* [What is required] Once you find the line with "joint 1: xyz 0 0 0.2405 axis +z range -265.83" in the entries below, return exactly every line from it through the line with "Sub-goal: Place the".

* [Information]
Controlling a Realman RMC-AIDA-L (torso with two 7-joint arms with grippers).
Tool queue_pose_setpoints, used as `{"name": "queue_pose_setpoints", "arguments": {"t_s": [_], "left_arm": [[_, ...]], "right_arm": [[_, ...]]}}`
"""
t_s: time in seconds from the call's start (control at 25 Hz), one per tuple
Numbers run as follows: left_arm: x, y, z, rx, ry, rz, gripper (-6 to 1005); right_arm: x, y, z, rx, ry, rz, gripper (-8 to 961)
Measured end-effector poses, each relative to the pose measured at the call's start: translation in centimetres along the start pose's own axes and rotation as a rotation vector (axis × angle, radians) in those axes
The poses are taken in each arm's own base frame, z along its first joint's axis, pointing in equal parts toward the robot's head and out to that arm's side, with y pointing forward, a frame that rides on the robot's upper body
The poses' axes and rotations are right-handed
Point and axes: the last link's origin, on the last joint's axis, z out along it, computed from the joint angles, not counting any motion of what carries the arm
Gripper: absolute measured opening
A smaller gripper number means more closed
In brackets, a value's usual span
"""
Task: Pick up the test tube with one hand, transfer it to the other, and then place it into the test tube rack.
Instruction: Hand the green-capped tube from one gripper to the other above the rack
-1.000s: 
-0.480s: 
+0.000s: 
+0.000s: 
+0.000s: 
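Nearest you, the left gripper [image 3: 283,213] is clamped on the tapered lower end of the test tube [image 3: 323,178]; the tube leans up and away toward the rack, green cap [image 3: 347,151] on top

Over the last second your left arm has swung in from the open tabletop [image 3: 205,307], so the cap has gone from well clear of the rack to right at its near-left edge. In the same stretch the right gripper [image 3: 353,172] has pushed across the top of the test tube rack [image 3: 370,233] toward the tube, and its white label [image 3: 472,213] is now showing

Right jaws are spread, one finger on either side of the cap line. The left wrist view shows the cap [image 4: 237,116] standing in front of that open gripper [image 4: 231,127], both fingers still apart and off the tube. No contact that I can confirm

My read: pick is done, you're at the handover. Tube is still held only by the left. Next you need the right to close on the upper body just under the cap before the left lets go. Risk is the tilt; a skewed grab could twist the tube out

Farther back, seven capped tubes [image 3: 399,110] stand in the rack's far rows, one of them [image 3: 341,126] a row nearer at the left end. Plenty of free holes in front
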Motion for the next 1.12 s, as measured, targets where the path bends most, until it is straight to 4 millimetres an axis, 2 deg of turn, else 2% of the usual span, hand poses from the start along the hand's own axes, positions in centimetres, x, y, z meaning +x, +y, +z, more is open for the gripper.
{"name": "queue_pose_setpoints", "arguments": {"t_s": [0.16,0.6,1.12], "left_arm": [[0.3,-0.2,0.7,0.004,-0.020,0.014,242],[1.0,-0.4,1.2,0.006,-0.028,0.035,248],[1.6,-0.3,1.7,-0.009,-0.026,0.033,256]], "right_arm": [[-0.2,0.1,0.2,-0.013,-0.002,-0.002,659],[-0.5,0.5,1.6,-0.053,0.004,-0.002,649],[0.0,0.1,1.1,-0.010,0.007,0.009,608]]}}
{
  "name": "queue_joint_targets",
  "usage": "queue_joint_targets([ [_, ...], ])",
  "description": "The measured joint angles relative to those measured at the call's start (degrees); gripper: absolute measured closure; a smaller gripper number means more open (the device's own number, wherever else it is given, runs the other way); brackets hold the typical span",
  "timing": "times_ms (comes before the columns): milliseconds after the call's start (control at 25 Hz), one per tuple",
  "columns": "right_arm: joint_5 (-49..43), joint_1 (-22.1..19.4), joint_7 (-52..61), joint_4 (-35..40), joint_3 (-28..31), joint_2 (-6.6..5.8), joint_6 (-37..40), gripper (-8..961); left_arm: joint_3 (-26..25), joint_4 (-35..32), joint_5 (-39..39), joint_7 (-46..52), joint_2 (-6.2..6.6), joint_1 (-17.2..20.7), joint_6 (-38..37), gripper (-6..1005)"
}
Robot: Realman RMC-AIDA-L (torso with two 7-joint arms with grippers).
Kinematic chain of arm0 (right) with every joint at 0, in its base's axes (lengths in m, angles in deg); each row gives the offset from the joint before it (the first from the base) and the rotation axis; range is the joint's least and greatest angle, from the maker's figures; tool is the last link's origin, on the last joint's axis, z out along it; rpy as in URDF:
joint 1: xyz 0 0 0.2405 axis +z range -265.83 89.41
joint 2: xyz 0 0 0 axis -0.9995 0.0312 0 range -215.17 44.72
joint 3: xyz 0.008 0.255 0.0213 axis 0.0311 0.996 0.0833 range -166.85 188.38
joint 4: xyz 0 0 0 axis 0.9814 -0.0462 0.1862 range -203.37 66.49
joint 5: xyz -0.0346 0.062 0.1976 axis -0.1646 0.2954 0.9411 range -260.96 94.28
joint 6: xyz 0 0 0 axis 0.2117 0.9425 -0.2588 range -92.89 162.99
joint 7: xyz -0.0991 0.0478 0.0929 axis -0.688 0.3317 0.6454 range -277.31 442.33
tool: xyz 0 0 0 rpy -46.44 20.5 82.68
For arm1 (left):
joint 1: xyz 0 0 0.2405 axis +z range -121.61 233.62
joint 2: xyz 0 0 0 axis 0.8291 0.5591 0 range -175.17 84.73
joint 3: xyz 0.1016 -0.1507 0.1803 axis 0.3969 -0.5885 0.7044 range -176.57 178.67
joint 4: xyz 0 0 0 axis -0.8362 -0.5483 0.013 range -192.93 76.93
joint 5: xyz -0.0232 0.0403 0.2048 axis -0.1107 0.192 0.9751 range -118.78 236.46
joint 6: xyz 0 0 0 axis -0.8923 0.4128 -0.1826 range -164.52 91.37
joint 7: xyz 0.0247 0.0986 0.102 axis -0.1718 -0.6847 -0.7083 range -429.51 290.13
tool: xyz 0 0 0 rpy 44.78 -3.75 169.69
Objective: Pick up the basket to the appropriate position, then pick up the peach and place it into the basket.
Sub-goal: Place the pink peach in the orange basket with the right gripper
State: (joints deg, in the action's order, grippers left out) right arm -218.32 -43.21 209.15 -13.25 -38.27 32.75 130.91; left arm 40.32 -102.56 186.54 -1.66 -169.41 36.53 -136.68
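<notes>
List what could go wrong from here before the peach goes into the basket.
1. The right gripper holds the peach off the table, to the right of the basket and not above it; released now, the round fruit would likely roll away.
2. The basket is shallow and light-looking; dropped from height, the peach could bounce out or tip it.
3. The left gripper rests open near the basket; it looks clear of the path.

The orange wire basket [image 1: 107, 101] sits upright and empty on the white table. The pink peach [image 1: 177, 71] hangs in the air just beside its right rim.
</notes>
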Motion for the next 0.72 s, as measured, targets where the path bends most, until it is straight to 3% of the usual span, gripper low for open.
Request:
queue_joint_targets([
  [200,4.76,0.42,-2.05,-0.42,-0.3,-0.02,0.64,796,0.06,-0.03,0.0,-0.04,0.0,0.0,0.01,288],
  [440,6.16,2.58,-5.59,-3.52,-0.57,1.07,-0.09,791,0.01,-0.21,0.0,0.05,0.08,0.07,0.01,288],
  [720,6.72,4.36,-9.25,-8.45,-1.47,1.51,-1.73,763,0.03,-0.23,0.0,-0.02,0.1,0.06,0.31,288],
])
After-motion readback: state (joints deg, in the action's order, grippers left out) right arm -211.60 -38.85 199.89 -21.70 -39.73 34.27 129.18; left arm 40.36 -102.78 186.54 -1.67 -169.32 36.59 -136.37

* [Exercise solution]
joint 1: xyz 0 0 0.2405 axis +z range -265.83 89.41
joint 2: xyz 0 0 0 axis -0.9995 0.0312 0 range -215.17 44.72
joint 3: xyz 0.008 0.255 0.0213 axis 0.0311 0.996 0.0833 range -166.85 188.38
joint 4: xyz 0 0 0 axis 0.9814 -0.0462 0.1862 range -203.37 66.49
joint 5: xyz -0.0346 0.062 0.1976 axis -0.1646 0.2954 0.9411 range -260.96 94.28
joint 6: xyz 0 0 0 axis 0.2117 0.9425 -0.2588 range -92.89 162.99
joint 7: xyz -0.0991 0.0478 0.0929 axis -0.688 0.3317 0.6454 range -277.31 442.33
tool: xyz 0 0 0 rpy -46.44 20.5 82.68
For arm1 (left):
joint 1: xyz 0 0 0.2405 axis +z range -121.61 233.62
joint 2: xyz 0 0 0 axis 0.8291 0.5591 0 range -175.17 84.73
joint 3: xyz 0.1016 -0.1507 0.1803 axis 0.3969 -0.5885 0.7044 range -176.57 178.67
joint 4: xyz 0 0 0 axis -0.8362 -0.5483 0.013 range -192.93 76.93
joint 5: xyz -0.0232 0.0403 0.2048 axis -0.1107 0.192 0.9751 range -118.78 236.46
joint 6: xyz 0 0 0 axis -0.8923 0.4128 -0.1826 range -164.52 91.37
joint 7: xyz 0.0247 0.0986 0.102 axis -0.1718 -0.6847 -0.7083 range -429.51 290.13
tool: xyz 0 0 0 rpy 44.78 -3.75 169.69
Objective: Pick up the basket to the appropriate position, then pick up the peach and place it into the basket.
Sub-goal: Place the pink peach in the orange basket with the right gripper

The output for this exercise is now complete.